Letters to the editor (9)

Josh Stein

Katz: Did you actually read what I wrote?

Dear Editor:

The latest round of letter-writers (Sept. 30) has realized that censorship isn’t a liberal approach to a disagreement. But they don’t seem to have read what I wrote. It wasn’t an attack on someone’s favorite “Uncle John,” nor an assertion that only homosexuals get AIDS.

In a nutshell, it was: 1. The increasing social acceptance of homosexuality in the 1970’s led to an increase in homosexual promiscuity. 2. This provided fertile ground for HIV, and led to the AIDS epidemic in America. 3. The homosexual movement is morally culpable for 1 and 2.

The first two points are accepted by epidemiologists who have studied AIDS. The third point is an issue of moral philosophy. To what extent are individuals responsible for the unintended consequences of their acts? Are ideas responsible for the consequences of people acting on them? This is not an academic exercise; more than 500,000 Americans have died of AIDS, and nearly a tenth of them contracted AIDS from blood, blood products, their spouses or their mothers’ milk. These last nearly 50,000 victims surely bear no responsibility and were entirely innocent.

A number of letter-writers assume that a student who disagrees with his professor risks reprisal. Any professor who does such a thing violates academic integrity. I have never done so, and never will, nor would I reward a student for agreeing with me (I don’t even do the grading in Physics 107). But why would students fear this, unless it happens?

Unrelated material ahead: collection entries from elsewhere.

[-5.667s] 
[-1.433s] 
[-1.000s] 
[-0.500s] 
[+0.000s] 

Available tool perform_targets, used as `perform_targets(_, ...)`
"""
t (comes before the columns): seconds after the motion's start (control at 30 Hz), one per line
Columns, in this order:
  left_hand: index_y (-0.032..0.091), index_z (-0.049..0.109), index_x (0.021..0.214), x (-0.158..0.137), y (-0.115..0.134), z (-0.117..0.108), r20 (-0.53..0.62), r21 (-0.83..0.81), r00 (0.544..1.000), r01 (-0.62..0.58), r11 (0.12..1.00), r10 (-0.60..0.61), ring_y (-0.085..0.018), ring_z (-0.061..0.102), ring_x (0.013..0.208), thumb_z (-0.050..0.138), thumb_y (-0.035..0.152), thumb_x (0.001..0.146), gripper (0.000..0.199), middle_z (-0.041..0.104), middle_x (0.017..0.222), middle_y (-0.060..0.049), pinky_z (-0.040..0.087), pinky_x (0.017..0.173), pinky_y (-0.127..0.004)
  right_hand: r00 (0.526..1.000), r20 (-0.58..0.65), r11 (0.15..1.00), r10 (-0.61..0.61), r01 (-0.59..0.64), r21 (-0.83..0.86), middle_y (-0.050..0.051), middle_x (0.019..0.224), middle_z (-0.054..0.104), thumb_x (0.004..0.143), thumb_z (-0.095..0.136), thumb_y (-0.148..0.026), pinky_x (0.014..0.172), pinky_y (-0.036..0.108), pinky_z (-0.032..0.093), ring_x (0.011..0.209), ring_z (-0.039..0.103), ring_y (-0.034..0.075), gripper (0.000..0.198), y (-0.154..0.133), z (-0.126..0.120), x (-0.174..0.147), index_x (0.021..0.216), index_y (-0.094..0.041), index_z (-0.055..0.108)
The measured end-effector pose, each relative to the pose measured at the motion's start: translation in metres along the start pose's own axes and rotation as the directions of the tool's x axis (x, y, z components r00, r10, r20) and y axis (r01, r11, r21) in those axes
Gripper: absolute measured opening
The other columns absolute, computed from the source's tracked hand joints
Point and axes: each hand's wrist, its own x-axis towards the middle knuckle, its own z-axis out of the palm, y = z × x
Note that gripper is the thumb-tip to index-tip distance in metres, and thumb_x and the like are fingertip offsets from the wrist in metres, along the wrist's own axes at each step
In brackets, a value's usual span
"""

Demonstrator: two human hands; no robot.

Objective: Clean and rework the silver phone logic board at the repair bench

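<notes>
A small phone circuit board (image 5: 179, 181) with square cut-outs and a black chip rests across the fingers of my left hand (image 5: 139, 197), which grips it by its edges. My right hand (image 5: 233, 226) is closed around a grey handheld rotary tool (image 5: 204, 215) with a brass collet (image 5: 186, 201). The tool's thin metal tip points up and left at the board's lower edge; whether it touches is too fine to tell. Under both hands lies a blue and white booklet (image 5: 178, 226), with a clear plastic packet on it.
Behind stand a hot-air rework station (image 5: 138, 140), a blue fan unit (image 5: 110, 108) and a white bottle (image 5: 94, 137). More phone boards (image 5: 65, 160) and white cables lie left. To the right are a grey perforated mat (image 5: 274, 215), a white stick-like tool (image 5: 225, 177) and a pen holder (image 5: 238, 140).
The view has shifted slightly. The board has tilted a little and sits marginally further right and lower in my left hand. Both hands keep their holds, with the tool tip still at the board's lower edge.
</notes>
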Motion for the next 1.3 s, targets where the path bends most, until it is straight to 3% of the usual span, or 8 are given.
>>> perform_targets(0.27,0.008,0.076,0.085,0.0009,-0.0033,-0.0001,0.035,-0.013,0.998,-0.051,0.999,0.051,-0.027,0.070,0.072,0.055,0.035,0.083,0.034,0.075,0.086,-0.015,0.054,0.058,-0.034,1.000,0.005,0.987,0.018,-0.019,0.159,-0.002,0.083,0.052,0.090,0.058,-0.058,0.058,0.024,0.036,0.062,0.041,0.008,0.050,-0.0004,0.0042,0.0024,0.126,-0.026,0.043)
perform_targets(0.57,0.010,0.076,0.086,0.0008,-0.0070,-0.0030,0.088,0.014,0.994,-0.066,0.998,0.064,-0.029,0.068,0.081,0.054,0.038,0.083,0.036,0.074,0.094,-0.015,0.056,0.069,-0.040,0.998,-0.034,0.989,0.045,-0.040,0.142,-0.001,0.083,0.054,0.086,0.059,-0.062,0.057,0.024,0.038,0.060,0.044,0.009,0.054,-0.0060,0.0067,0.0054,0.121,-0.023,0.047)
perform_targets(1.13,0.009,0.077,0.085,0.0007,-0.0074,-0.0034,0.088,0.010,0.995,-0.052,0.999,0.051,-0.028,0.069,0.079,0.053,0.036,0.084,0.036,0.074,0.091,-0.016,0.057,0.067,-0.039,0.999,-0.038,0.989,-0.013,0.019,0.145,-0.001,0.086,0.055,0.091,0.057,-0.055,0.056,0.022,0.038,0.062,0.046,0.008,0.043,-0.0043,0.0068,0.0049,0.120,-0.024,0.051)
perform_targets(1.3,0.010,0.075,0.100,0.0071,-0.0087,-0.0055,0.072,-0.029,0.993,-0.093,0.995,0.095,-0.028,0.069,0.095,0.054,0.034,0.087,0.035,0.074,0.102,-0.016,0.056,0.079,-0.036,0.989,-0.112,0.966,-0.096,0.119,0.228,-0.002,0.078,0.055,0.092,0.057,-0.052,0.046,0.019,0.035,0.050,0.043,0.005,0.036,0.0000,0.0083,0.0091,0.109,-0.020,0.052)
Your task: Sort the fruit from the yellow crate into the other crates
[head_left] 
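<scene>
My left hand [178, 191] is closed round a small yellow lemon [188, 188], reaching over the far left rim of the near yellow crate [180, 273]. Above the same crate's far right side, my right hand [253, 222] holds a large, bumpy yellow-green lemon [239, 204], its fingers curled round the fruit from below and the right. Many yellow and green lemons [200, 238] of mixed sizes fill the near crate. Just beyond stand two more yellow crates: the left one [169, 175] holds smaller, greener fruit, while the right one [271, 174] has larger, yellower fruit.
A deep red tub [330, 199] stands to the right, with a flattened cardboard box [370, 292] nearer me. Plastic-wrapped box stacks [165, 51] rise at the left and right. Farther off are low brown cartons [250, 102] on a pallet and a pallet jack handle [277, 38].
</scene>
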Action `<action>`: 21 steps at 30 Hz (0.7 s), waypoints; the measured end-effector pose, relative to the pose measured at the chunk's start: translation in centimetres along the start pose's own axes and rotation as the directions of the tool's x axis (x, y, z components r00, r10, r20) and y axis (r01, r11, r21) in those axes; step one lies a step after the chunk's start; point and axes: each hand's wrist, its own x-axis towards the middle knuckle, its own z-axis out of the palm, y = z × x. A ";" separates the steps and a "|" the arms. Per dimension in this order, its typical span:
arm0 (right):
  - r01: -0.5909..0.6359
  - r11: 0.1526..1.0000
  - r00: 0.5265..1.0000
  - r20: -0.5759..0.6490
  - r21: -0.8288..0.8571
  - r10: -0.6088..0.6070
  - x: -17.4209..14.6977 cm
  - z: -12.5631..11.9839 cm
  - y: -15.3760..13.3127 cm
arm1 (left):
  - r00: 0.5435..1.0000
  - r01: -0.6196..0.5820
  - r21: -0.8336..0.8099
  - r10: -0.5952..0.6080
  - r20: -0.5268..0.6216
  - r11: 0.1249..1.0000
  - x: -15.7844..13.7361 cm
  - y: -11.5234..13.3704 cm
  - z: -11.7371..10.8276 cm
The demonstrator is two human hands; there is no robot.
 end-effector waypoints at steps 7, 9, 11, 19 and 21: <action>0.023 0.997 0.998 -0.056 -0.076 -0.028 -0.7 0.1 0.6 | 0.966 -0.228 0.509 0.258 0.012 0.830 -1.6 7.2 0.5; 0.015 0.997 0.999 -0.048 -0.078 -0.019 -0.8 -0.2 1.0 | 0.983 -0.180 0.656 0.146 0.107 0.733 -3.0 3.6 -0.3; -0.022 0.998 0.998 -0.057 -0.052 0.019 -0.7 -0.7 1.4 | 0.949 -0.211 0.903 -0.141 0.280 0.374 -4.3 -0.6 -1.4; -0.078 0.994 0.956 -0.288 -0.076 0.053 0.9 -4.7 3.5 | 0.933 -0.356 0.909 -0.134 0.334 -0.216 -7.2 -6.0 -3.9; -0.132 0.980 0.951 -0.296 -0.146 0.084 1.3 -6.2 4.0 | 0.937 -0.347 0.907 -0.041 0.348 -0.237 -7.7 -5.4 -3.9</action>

Washington University is a sick and corrupt institution if professors abuse their authority in this manner.

Jonathan Katz
Professor of Physics

Someone should have challenged Katz article sooner

Dear Editor:

On Friday, I challenged Professor Katz to a public debate on his homophobic views through an open letter in Student Life. This weekend, he sent me a one-line e-mail accepting my invitation. It should never have come to this: an undergraduate student challenging a professor six years after the article was written. We live in a university community, where the standards of proof and argumentation are higher, because we have a duty to think critically about everything we do and say. But the system failed.

Six years ago, Professor Katz failed in this duty when he published an article without citations in a field where he has no expertise. Using his status as a professor, he gave the article undue credibility. As a man who has dedicated his life to teaching people, it baffles me that he could have published a work of such abysmal academic value. Where were the debates, the outcries from his peers?ÿOur entire system of developing knowledge is based on peer review and mutual criticism. Why didn’t his peers challenge him to defend his views? Professors, you allowed a member of faculty to publish an article without criticism. You had a duty to challenge Katz on his unsupported assertions and poor reasoning; you failed.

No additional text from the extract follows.